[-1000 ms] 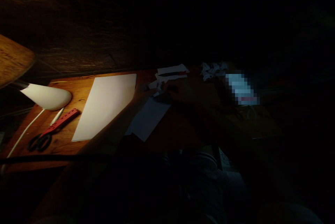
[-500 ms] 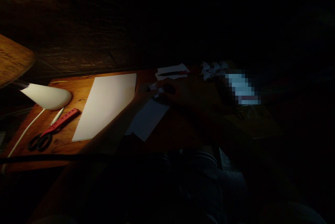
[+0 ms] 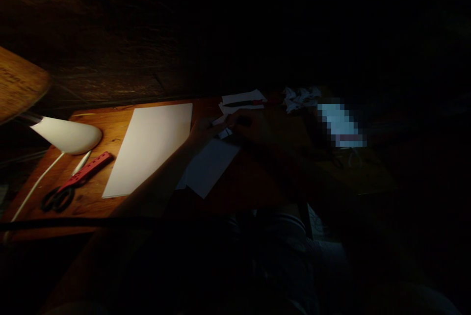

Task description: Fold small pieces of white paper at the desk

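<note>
In deep shadow at the middle of the table, my left hand (image 3: 203, 129) and my right hand (image 3: 249, 126) meet around a small folded piece of white paper (image 3: 223, 132). Both hands are closed on it, though the fingers are dim and partly hidden. Just below them on the wood lie loose white paper pieces (image 3: 212, 168), one overlapping another. Beyond the hands, a knife (image 3: 241, 104) with a dark blade and red handle rests across some cut paper (image 3: 245, 95).
A lit stack of white sheets (image 3: 150, 145) lies left of my hands. Farther left are scissors (image 3: 62, 198), a red perforated strip (image 3: 91, 168), a white pen (image 3: 81, 163) and a lamp (image 3: 68, 136). Crumpled or folded papers (image 3: 300, 99) and a blurred-out bright screen (image 3: 340, 126) are at right.
The fingers of my right hand have shifted slightly over the small paper, whose visible shape has changed. My left hand stays nearly in place. The things on the table have not moved.
</note>
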`<state>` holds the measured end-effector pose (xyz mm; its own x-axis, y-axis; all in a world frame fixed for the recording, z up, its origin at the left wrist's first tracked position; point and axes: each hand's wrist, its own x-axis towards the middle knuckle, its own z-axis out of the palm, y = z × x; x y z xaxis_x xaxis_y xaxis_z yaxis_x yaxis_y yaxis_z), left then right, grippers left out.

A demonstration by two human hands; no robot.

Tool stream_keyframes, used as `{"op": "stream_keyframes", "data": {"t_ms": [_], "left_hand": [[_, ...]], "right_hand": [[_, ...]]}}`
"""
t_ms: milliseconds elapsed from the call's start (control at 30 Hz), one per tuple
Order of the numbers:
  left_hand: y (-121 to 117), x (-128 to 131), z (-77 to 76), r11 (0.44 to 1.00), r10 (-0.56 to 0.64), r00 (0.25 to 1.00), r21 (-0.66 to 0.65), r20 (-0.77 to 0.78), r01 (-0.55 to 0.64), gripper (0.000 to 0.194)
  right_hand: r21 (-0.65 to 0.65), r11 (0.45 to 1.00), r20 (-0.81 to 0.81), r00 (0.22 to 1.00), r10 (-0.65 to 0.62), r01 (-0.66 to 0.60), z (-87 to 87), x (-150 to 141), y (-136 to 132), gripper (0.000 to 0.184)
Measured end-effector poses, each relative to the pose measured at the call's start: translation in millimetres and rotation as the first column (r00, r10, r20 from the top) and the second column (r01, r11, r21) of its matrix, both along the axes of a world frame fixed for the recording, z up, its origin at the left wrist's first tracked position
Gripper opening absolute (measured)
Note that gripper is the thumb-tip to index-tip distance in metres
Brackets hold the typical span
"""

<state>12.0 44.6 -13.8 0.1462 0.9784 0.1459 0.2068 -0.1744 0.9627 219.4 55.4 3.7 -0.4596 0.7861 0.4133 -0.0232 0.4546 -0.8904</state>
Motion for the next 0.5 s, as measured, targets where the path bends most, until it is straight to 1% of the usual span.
{"op": "stream_keyframes", "data": {"t_ms": [167, 300, 400, 500], "left_hand": [[-9, 5, 12.2, 1.0, 0.013, 1.0, 0.006, -0.001, -0.013, 0.037], [-10, 6, 14.0, 0.999, 0.04, 0.999, 0.027, -0.002, -0.04, 0.033], [-9, 5, 14.0, 0.998, 0.049, 0.998, 0.043, -0.043, -0.048, 0.034], [-10, 5, 16.0, 0.998, 0.032, 0.999, 0.06, -0.038, -0.03, 0.037]], "right_hand": [[-0.083, 0.996, -0.063, 0.998, -0.017, 0.012, -0.6, 0, 1, 0.027], [-0.122, 0.992, -0.121, 0.993, -0.006, -0.009, -0.4, -1, 2, 0.033], [-0.125, 0.992, -0.112, 0.994, -0.012, -0.003, -0.4, -2, 2, 0.035], [-0.106, 0.994, -0.051, 0.998, -0.027, 0.022, -0.6, -2, 2, 0.031]]}}
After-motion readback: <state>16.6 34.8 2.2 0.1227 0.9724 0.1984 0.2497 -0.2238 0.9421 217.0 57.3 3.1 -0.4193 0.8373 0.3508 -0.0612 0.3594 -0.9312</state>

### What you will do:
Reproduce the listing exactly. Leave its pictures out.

### Expected answer:
[-1000 ms] 
[-500 ms] 
[+0 ms] 

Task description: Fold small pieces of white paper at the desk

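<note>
In deep shadow at the middle of the table, my left hand (image 3: 203, 129) and my right hand (image 3: 249, 126) meet around a small folded piece of white paper (image 3: 223, 132). Both hands are closed on it, though the fingers are dim and partly hidden. Just below them on the wood lie loose white paper pieces (image 3: 212, 168), one overlapping another. Beyond the hands, a knife (image 3: 241, 104) with a dark blade and red handle rests across some cut paper (image 3: 245, 95).
A lit stack of white sheets (image 3: 150, 145) lies left of my hands. Farther left are scissors (image 3: 62, 198), a red perforated strip (image 3: 91, 168), a white pen (image 3: 81, 163) and a lamp (image 3: 68, 136). Crumpled or folded papers (image 3: 300, 99) and a blurred-out bright screen (image 3: 340, 126) are at right.
The fingers of my right hand have shifted slightly over the small paper, whose visible shape has changed. My left hand stays nearly in place. The things on the table have not moved.
</note>
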`<state>` holds the measured end-effector pose (xyz mm; its own x-axis, y-axis; all in a world frame fixed for the recording, z up, its origin at the left wrist's first tracked position; point and axes: each hand's wrist, its own x-axis towards the middle knuckle, its own z-axis out of the palm, y = z × x; x y z xaxis_x xaxis_y xaxis_z yaxis_x yaxis_y yaxis_z), left then right, grippers left out.

A demonstration by two human hands; no robot.

Tool stream_keyframes, used as `{"op": "stream_keyframes", "data": {"t_ms": [_], "left_hand": [[_, ...]], "right_hand": [[_, ...]]}}`
"""
t_ms: milliseconds elapsed from the call's start (control at 30 Hz), one per tuple
Order of the numbers:
  left_hand: y (-121 to 117), x (-128 to 131), z (-77 to 76), r11 (0.44 to 1.00), r10 (-0.56 to 0.64), r00 (0.25 to 1.00), r21 (-0.66 to 0.65), r20 (-0.77 to 0.78), r01 (-0.55 to 0.64), gripper (0.000 to 0.194)
  right_hand: r21 (-0.65 to 0.65), r11 (0.45 to 1.00), r20 (-0.81 to 0.81), r00 (0.22 to 1.00), r10 (-0.65 to 0.62), r01 (-0.66 to 0.60), z (-87 to 87), x (-150 to 141), y (-136 to 132), gripper (0.000 to 0.184)
Measured end-effector poses, each relative to the pose measured at the call's start: translation in millimetres and rotation as the first column (r00, r10, r20 from the top) and the second column (r01, r11, r21) of its matrix, both along the axes of a world frame fixed for the recording, z up, its origin at the left wrist's first tracked position
Gripper opening absolute (measured)
Note that gripper is the thumb-tip to index-tip distance in metres
Brackets hold the typical span
"""

<state>12.0 44.6 -13.8 0.1462 0.9784 0.1459 0.2068 -0.1744 0.9627 219.4 55.4 3.7 -0.4596 0.7861 0.4133 -0.0232 0.4546 -0.8904</state>
Motion for the next 0.5 s, as measured, targets where the path bends most, until it is straight to 1% of the usual span.
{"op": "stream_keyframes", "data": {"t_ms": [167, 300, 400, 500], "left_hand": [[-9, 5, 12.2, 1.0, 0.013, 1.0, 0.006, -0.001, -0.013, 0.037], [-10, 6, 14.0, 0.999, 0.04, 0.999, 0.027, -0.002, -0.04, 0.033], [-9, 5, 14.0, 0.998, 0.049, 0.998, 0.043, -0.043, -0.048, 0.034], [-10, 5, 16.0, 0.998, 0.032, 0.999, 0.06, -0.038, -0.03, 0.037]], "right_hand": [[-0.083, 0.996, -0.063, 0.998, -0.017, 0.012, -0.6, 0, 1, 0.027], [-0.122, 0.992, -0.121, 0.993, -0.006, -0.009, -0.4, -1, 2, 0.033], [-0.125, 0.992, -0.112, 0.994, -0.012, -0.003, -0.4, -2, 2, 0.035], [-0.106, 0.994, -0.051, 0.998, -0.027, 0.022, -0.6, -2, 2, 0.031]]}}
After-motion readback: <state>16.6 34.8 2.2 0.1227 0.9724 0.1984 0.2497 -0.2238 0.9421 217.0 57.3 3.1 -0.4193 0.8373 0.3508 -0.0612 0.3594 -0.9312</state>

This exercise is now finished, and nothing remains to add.